Durante todo o ano de 2021, de acordo com a Associação de Cabos e Soldados do Espírito Santo, foram 2.007.160 chamados para o Centro Integrado Operacional de Defesa Social (Ciodes), que reúne os acionamentos para Samu, Polícia Militar, Polícia Rodoviária Federal (PRF) e Corpo de Bombeiros.

Ao todo 208.455 desses chamados eram trotes, cerca 10% do total de ligações. O que representa, em média, 571 acionamentos falsos por dia para os serviços de emergência em 2021.
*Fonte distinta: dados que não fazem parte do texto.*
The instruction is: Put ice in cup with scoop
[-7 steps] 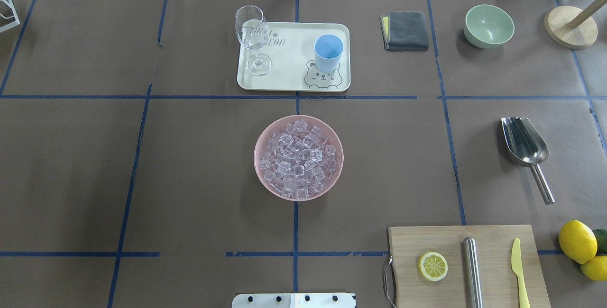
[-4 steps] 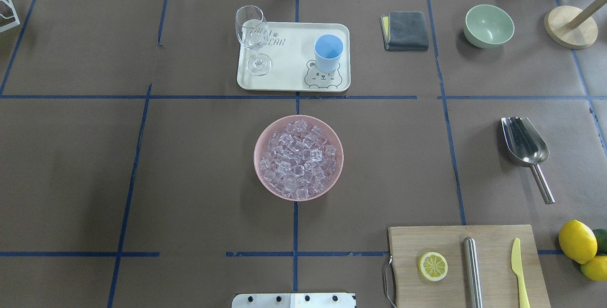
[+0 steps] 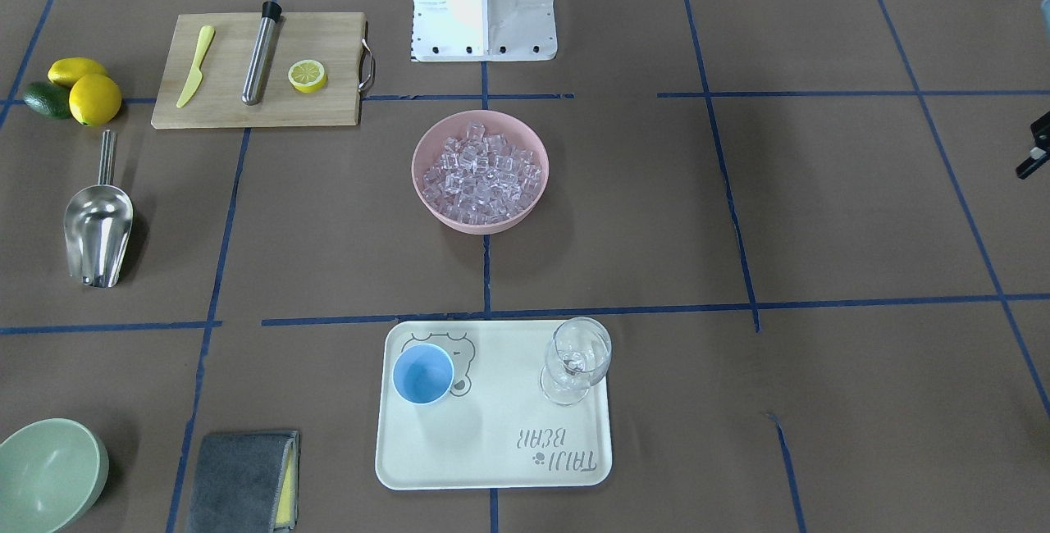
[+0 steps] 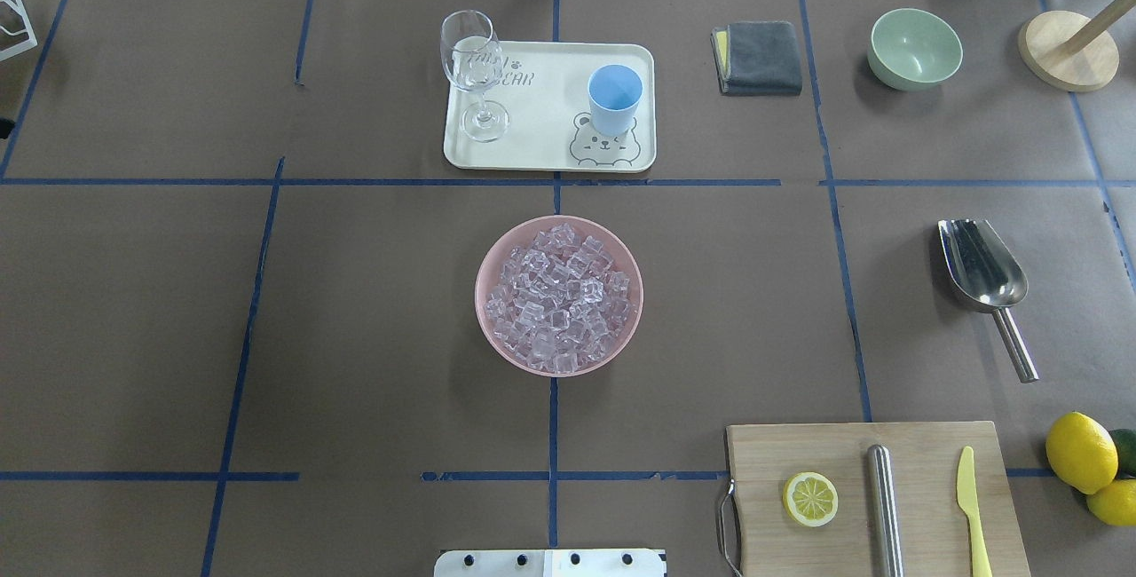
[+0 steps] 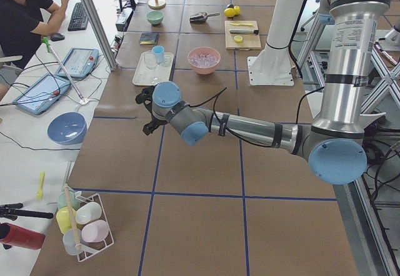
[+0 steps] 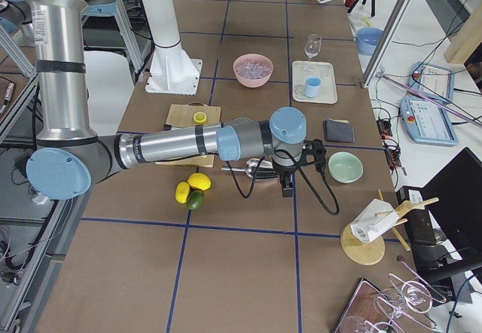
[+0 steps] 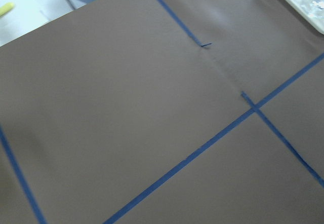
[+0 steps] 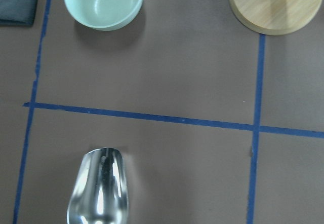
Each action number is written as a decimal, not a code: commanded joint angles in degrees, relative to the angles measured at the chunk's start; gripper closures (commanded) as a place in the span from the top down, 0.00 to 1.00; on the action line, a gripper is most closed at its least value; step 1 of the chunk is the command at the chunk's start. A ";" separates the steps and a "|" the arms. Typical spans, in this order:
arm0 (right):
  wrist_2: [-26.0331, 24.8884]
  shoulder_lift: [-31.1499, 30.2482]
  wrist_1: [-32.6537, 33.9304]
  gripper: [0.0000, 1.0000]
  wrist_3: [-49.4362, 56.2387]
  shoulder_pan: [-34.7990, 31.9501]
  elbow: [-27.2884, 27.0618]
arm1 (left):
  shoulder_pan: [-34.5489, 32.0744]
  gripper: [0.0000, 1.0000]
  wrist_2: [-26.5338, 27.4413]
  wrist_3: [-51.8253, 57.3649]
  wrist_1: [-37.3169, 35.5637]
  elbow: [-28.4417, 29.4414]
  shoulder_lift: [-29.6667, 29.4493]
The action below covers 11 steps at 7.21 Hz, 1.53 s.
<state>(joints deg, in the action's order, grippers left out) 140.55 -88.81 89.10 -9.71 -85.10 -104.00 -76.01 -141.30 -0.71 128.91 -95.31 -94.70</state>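
The ice (image 4: 557, 295) fills a pink bowl (image 4: 480, 293) at the table's middle. The light-blue cup (image 4: 614, 98) stands upright on a cream tray (image 4: 541, 115), beside a wine glass (image 4: 470, 62). The steel scoop (image 4: 981, 266) lies flat on the table at the right, handle toward the robot. It also shows in the right wrist view (image 8: 98, 193), with no fingers in sight. My right gripper (image 6: 288, 186) hangs close over the scoop; I cannot tell whether it is open or shut. My left gripper (image 5: 147, 117) hovers at the table's left end, far from everything, its state unclear.
A cutting board (image 4: 923, 470) at the front right holds a lemon half, a steel cylinder and a yellow knife. Lemons (image 4: 1080, 451) lie beside it. A pale-green bowl (image 4: 915, 48), a grey cloth (image 4: 761, 57) and a wooden stand (image 4: 1068, 49) sit at the far right.
A small dark part of the left gripper now shows at the overhead view's left edge. Nothing on the table has moved.
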 commanded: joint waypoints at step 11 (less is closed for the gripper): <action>-16.36 -14.37 -26.44 1.00 -39.59 34.11 -3.75 | 17.56 1.00 9.20 -0.78 19.71 4.79 -8.05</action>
<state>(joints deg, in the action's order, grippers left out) 124.77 -103.06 62.51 -49.25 -52.54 -108.34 -58.61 -132.26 -1.50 148.44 -90.46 -102.70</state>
Para o presidente da associação, cabo Eugênio, além de prejudicar vítimas que realmente precisam de ajuda, os trotes potencializam o desgaste emocional de toda a cadeia de atendimento emergenciais, podendo causar até mesmo acidentes envolvendo oficiais e socorristas.

“O tempo é extremamente importante, um minuto a mais ou um a menos decide muita coisa em uma ocorrência. Muitas das vezes quando chegam ao local e não acha a ocorrência, nós não voltamos. Nós procuramos nas adjacências para tentar encontrar a ocorrência. E aí quando não encontra e depois é acionada para atender com mais rapidez outra, real, pode até acontecer um acidente fatal durante o percurso. Prejudica todos”, disse.

Os períodos mais restritivos da pandemia no Espírito Santo, em que mais pessoas ficaram em casa, não refletiram em alta no número de trotes aos serviços de emergência, na avaliação de Eugênio. Contudo, o presidente fez um apelo para que o problema das chamadas falsas não se torne comum no estado.

“Clamamos sempre para que haja essa conscientização. Para que haja responsabilidade, para que não aconteça isso. Nós também damos suporte aos militares. Temos um núcleo de apoio psicossocial, que trabalha todo esse fator psicológico. O trote gera desgaste, pode promover novos acidentes e o militar acaba ficando muito abalado. Buscamos dar esse suporte e é o que sempre digo: com todo esse problema, perde a corporação e perde também a sociedade”, finalizou o cabo, referindo-se ao Núcleo de Apoio Psicossocial (NAP).